What the weapons industry and allied politicians may have thought was a lone wolf venture against all that power could bring the topic of weapons back before the public.
It must be clear that for now, that the state and federal authorities filed an amicus curiae brief so that the judge does not throw out the suit and allows the parties to have their arguments heard in a civil trial. The greatest obstacle to the viability of the suit, according to manufacturers, is the Legal Weapons Sale Protection Law, approved by Congress in 2005. This law protects weapons manufacturers and distributors from liability for what happens with their products. The law has been questioned in cases before various courts with different results, but essentially, it remains in force.
That is the legal-technical side of the issue, but the fact that there is a trial, regardless of the outcome, gives a political push to the discussion in a complicated year that has been polarized by elections and Donald Trump’s return to the public arena. Let’s remember that Trumpism loves weapons.

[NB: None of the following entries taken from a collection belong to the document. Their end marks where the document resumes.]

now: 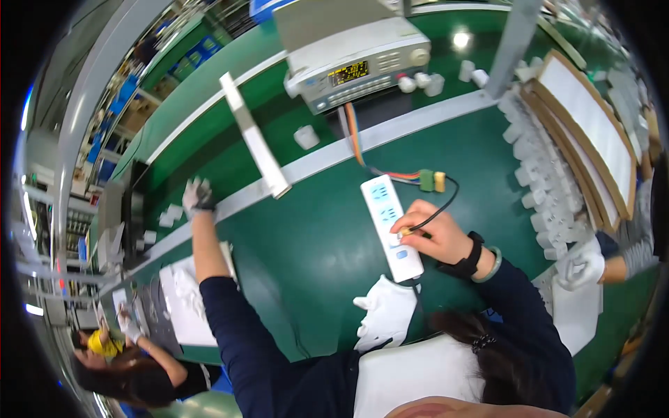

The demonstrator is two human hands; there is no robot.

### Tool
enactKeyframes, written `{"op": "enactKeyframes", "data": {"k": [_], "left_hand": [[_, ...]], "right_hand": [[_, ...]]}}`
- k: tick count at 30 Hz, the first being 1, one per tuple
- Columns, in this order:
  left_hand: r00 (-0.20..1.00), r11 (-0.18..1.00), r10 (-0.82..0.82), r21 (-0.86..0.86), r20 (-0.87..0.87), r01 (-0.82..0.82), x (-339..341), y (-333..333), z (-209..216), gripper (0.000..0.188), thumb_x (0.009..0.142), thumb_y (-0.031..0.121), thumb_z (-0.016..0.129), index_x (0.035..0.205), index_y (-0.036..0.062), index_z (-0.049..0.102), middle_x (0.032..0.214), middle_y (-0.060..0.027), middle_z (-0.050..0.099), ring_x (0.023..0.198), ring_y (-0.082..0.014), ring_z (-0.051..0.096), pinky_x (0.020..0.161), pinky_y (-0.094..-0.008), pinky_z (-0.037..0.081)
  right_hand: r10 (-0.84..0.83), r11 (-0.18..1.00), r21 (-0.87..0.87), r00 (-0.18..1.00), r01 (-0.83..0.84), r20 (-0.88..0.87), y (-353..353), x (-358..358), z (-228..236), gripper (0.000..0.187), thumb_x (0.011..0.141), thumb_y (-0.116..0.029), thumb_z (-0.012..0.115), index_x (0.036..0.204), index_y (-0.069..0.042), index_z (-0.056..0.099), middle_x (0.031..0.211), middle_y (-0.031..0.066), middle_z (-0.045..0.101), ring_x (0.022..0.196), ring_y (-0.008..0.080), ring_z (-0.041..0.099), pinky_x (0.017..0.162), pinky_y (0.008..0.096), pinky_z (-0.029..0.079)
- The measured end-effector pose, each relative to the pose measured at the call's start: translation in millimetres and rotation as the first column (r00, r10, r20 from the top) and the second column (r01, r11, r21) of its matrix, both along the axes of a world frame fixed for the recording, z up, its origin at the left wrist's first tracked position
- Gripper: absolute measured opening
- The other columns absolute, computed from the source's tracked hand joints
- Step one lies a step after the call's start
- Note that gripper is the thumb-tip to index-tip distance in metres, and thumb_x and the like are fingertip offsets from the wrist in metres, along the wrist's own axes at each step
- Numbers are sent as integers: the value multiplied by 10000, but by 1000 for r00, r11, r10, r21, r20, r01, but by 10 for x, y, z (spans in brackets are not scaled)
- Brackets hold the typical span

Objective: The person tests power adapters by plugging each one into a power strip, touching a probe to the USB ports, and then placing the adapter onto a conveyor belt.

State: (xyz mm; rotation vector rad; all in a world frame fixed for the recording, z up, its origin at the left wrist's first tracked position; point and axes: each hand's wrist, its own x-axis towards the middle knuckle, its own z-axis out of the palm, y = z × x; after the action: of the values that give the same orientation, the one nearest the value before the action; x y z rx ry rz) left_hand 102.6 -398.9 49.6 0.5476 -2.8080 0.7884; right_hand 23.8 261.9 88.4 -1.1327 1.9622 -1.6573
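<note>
My right hand (437, 235) is bare, with a dark band and a bracelet at the wrist. Its fingers pinch a small plug (405, 233) on a black cable (446, 206), right over the white power strip (378, 197); whether the plug is seated is hidden. The cable loops to a yellow connector (440, 182), joined to a green connector (426, 180) with coloured wires (355, 136). Stretched out to the far left, my left hand (199, 197) wears a pale glove. Its fingers look apart and hold nothing visible, near small translucent cups (167, 217).
A bench instrument (359, 70) with a lit display stands at the back. A metal rail (418, 129) and a long white bar (254, 136) cross the bench. A white glove (390, 311) lies near me. Many plastic cups (540, 177) line the right; a co-worker's gloved hand (581, 266) is there.
</note>
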Motion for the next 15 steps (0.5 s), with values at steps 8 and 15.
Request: {"op": "enactKeyframes", "data": {"k": [8,15], "left_hand": [[877,853,-50,436,-477,286,-692,1234,-77,474,868,267,661,1248,10,542,1162,-180,586,1086,-359,577,910,-425,484],[801,-495,-34,706,-598,506,-820,3748,147,430,909,37,551,1333,28,478,1250,-123,585,1117,-199,581,991,-338,453]], "right_hand": [[-39,998,57,999,37,26,147,-65,-76,207,836,-117,697,1040,-79,702,913,38,506,721,113,531,659,229,452],[-62,996,59,998,61,29,199,-111,-139,204,837,-122,698,1039,-90,702,903,34,502,710,103,520,656,229,446]]}}
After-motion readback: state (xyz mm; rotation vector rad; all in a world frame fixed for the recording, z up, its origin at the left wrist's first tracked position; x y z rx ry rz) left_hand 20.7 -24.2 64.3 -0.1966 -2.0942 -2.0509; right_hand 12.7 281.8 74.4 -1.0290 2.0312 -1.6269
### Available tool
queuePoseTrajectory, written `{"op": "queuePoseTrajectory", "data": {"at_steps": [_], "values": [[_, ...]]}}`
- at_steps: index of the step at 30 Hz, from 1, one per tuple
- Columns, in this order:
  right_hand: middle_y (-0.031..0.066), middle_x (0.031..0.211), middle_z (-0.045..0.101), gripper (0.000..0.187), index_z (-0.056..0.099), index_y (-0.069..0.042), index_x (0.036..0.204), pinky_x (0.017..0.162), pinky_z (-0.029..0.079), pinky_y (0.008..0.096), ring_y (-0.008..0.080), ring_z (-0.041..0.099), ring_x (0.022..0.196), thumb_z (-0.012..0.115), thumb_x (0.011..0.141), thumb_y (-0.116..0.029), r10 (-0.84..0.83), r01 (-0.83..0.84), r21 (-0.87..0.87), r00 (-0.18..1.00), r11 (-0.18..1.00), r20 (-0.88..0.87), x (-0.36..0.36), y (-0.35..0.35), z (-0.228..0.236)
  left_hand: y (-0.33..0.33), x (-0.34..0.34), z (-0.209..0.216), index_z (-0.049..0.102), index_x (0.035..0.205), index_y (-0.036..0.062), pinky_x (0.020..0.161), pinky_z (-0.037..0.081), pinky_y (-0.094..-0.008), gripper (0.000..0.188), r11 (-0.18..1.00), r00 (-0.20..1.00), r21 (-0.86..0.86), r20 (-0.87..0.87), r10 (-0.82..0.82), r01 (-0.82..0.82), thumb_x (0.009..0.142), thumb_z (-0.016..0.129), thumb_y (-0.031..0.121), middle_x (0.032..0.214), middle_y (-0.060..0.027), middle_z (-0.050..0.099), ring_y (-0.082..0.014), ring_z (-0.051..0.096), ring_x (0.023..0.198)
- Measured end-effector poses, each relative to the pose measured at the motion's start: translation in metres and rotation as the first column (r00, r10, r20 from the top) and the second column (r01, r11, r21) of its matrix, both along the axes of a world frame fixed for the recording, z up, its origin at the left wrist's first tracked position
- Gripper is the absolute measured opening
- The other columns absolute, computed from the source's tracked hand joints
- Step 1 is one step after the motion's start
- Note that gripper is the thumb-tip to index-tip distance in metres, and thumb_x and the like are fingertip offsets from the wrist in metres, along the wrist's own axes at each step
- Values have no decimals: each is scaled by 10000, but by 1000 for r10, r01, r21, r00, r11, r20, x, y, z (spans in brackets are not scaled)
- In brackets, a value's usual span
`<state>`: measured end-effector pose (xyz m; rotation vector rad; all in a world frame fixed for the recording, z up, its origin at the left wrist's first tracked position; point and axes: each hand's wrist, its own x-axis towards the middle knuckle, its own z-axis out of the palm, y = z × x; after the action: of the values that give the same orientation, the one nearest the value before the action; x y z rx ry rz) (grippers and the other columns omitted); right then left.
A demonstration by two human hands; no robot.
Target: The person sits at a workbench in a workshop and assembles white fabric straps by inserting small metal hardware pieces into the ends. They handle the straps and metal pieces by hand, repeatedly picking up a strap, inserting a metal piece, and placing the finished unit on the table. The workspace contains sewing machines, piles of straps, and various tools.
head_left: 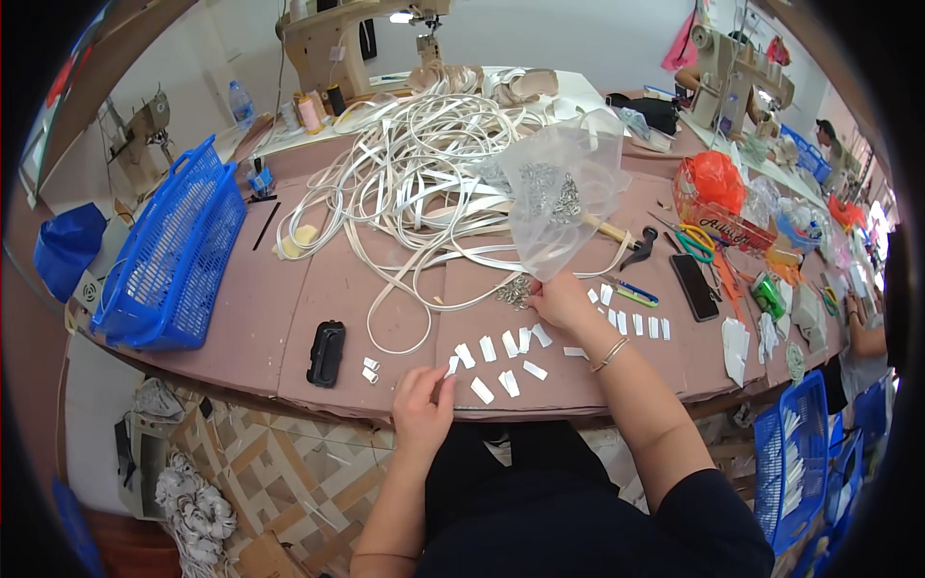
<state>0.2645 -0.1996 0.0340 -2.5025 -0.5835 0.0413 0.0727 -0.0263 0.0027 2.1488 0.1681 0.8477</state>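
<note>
Near the table's front edge, my left hand (422,409) is closed, thumb and fingers pinching a short white strap piece (452,365). My right hand (562,302) reaches further in, its fingertips bent together at the edge of a small pile of metal buckles (514,291); what they pinch is hidden. Several more folded white strap pieces (488,349) lie in rows between and beside the hands. To the left of my left hand are a few white pieces with metal rings (370,370). Behind my right hand lies a clear plastic bag (549,231) with more metal buckles inside.
A big tangle of white strapping (434,173) covers the table's back middle. At left are a black case (326,354) and blue baskets (173,260). On the right lie a hammer (640,249), a phone (694,287), scissors (696,241) and a cutter knife (636,293). Another person's arm (863,332) shows far right.
</note>
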Motion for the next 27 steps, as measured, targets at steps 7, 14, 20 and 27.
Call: {"op": "queuePoseTrajectory", "data": {"at_steps": [7,14,20,27], "values": [[141,693,574,145,567,-4,781,613,449,368,277,564,668,617,676,-90,95,-109,24,936,994,338,14,1,2,-1,17,11,611,826,34,660,425,-332,120,997,999,-63,-14,-49,48,709,619,61,763,-86,559,-251,531,711],[103,716,605,126,577,-3,842,578,461,296,187,582,622,531,754,-81,38,20,329,985,944,-170,-24,-23,16,-14,55,18,613,885,68,789,359,-374,216,930,983,341,-161,-86,137,671,636,67,872,-58,543,-275,474,883],[43,707,592,171,580,7,933,574,461,214,79,558,640,536,779,-54,229,-88,501,947,861,-226,-63,-19,3,-16,61,19,593,808,74,815,326,-404,195,939,962,307,-262,-71,153,627,666,70,858,-46,548,-273,472,897],[42,759,595,141,569,6,935,580,477,186,63,557,652,548,815,-66,359,234,638,664,734,-656,-58,-8,11,-10,54,26,568,791,41,676,423,-292,113,978,964,-98,-179,-197,182,696,629,32,790,-40,564,-173,536,746]]}}
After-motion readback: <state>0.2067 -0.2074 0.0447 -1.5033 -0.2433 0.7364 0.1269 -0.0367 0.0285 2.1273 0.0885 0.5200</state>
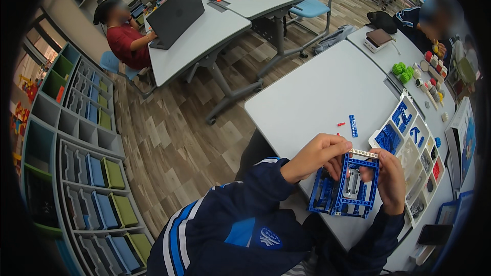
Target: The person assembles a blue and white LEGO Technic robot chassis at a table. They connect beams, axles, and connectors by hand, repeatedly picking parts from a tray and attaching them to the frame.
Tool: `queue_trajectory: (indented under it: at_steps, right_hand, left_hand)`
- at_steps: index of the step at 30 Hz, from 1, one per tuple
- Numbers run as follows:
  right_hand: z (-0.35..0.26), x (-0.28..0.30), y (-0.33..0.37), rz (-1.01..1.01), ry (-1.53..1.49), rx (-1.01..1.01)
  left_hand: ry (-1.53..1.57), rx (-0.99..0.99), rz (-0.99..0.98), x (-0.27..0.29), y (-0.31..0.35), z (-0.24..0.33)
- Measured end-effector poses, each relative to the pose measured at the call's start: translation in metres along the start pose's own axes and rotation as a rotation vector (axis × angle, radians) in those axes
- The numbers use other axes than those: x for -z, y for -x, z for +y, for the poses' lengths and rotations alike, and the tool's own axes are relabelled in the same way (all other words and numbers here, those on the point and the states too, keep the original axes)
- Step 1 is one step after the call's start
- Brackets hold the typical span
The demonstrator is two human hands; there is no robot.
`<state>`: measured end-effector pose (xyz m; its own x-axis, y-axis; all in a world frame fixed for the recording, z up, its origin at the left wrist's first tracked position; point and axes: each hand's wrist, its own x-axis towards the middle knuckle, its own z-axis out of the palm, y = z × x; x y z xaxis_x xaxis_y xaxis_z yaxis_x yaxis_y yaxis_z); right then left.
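Observation:
A blue frame of building-set beams (pixel 335 202) stands at the near edge of the white table, between my hands. Along its top runs a white beam (pixel 364 153). My left hand (pixel 327 154) is closed at the upper left corner, thumb and fingers pinching the white beam's end. On the other side my right hand (pixel 391 178) grips the frame's upper right corner, with fingertips inside it. Grey parts (pixel 353 183) show within the frame. Beyond my hands lie a loose blue beam (pixel 353 125) and small red pegs (pixel 341 123).
A white sorting tray (pixel 404 148) with blue, red and grey parts lies to the right. Green balls (pixel 403 71) and a white box (pixel 376 43) sit farther back. One person (pixel 434 25) works across the table; another sits at a laptop (pixel 178 18). Shelves (pixel 92 168) line the left.

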<state>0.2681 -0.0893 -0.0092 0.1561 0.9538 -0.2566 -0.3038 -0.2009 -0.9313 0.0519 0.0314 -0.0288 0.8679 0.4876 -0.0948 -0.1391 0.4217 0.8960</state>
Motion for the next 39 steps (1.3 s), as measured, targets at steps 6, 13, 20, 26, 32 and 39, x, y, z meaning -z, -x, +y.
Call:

For years, a number of Democrats have proposed regulation that would close a huge loophole in the law, allowing fake weapons buyers, or “straw buyers,” used by most traffickers.
Straw buyers are generally people with no criminal background who buy weapons for drug traffickers, violent criminals or other people legally prevented from buying guns. They usually purchase a relatively small number of firearms in each transaction, which helps bypass background checks and federal legal requirements. These buyers create a facade for the real traffickers; if they are caught by authorities, they pay a negligible fine. The other huge loophole allows supposed arms “collectors” to bypass the rigorous identification process required of other buyers. Initiatives have been proposed to close both loopholes, with no success.
The importance of yesterday’s support for Mexico’s case is that, if the lawsuit goes forward, the issue will be revived during the upcoming elections. Perhaps Biden and the Democrats have to alter the spineless attitude they have show this subject for a long time.